MPs and civil society members from Nepal, India, Bangladesh,  Srilanka and Pakistan took part in the campaign. Welcoming the delegates, former Minster for Environment, Science and Technology and members of parliament Ganesh Shah made it clear that there was the need to have broader public awareness campaign to increase people’s access to sanitation. Mustafa Talpur, regional advocacy manger of South Asia, said the campaign will help to press the policy makers to look on sanitation agenda.

Members of parliament from the region, civil society workers and government officials interacted in the two days meeting and shared their activities.  They stressed the need to spend at least 1 percent of GDP or an adequate percentage of the national budget to achieve universal access to sanitation and third should be spent on maintaining the existing infrastructure.

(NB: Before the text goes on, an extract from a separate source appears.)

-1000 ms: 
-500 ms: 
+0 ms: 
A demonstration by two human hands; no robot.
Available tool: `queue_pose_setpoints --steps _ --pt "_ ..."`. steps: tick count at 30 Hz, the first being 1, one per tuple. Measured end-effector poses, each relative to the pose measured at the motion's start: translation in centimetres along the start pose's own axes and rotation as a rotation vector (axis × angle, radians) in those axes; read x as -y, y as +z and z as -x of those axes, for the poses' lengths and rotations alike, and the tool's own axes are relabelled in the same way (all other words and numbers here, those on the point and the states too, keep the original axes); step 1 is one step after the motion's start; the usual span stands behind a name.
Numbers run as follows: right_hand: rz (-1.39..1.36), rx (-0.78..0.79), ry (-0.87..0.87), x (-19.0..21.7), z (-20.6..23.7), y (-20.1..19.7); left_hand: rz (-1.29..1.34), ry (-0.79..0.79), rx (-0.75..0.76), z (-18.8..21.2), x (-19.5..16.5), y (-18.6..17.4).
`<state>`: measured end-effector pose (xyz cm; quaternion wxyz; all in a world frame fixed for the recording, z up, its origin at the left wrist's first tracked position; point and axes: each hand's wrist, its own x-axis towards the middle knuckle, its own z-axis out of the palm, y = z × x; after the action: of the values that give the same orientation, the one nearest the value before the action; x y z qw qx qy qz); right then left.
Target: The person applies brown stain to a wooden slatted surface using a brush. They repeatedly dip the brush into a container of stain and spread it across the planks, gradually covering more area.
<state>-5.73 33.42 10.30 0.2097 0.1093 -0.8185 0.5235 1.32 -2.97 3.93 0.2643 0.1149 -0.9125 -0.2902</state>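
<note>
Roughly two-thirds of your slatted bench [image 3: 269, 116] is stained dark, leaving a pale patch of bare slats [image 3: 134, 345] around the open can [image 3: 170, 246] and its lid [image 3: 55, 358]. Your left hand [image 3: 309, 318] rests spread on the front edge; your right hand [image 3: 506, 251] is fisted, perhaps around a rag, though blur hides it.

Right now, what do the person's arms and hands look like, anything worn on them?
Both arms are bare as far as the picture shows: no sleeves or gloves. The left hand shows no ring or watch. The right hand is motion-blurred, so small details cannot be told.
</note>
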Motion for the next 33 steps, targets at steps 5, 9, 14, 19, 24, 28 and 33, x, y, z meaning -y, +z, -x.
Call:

Parliamentarians from Pakistan, India, Bangladesh & Sri Lanka, ex-CA members from Nepal and two members of the House of Lords joining 1,000+ activists from around the region in the street-walking rally on Tuesday for sanitation for all in South Asia.

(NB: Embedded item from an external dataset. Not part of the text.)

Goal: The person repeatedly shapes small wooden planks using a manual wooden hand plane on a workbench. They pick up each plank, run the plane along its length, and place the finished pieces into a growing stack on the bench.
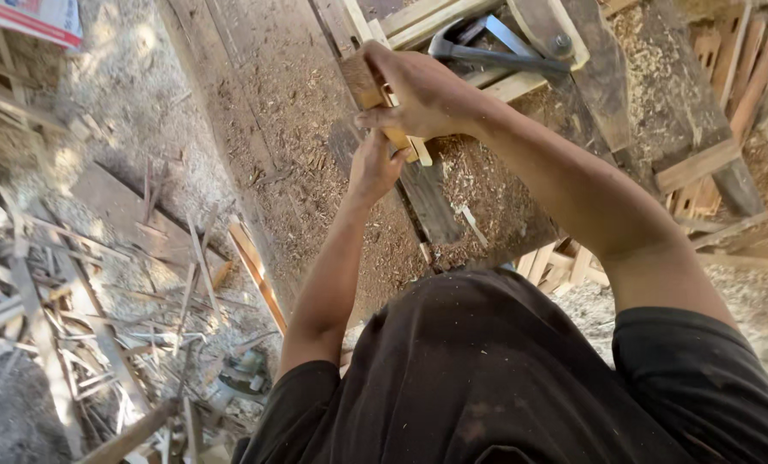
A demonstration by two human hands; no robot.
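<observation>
A sawdust-strewn wooden workbench carries a hammer and pale wooden slats.

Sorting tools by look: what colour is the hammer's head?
Dark grey metal; the hammer shows best in the head view.

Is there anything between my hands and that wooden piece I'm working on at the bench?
Nothing visible. The right hand is already closed over the wooden piece, and the left hand grips its lower end from below. The hammer lies apart, farther back on the sawdust-covered workbench.
</observation>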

They also called to identify and officially recognize poor and marginalized areas and groups, and develop separate sanitation investment plans to bridge these service gaps in both rural and urban areas. In the interactions, the members of parliament also discussed on the agenda in increasing finance for sanitation, targeting the allocated resources for poor and marginalized and effective engagement in post 2015 MDG Development Framework. During the period, the UK Parliamentary delegation also joined by demonstrating their solidarity and cooperation for the cause.

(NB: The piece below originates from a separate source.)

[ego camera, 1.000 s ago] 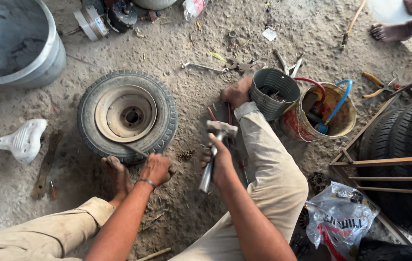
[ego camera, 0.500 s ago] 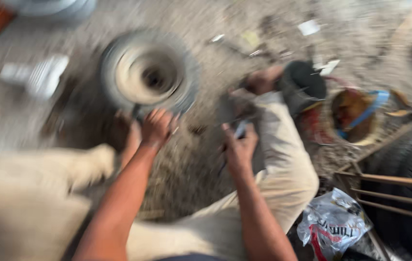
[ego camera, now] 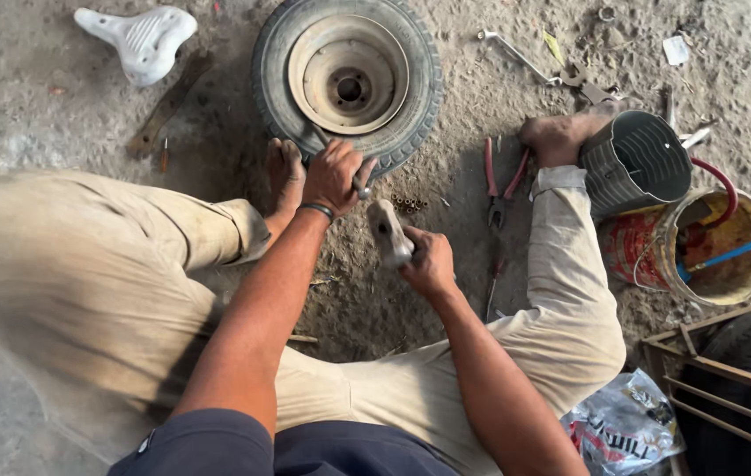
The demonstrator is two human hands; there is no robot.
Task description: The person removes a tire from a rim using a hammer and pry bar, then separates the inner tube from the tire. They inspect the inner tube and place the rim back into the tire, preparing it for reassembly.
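Head view:
Wheel [ego camera: 346, 84]: flat on the dirt at 12 o'clock, rim up, its near edge at the foot.
Left hand [ego camera: 333, 174]: curled around a metal bar [ego camera: 360, 187] at the tyre's 6 o'clock edge, steadying it.
Right hand [ego camera: 428, 262]: fist closed on a hammer [ego camera: 388, 232], head raised toward the bar.
Pliers [ego camera: 500, 183]: lying at 3 o'clock, within reach.

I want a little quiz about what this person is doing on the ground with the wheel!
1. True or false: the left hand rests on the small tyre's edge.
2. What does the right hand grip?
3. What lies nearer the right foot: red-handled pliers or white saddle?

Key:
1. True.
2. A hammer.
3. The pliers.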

They also called for donors to double allocation to sanitation, focusing on the most off-track countries with low domestic resources and increase the sanitation in rural areas. They also called to ensure that investment in large, urban sanitation programs benefits poor population, mainly living in slums and request to increase the share of grants in total aid to enable countries to focus on basic sanitation services in poor and rural areas.

According to the study, in addition to child deaths, there is also a major economic impact on countries with inadequate sanitation and hygiene. The countries like Nepal have to pay higher economic prices due to lack of sanitation. Despite the commitments at higher political levels, the state of sanitation in the region is yet to improve.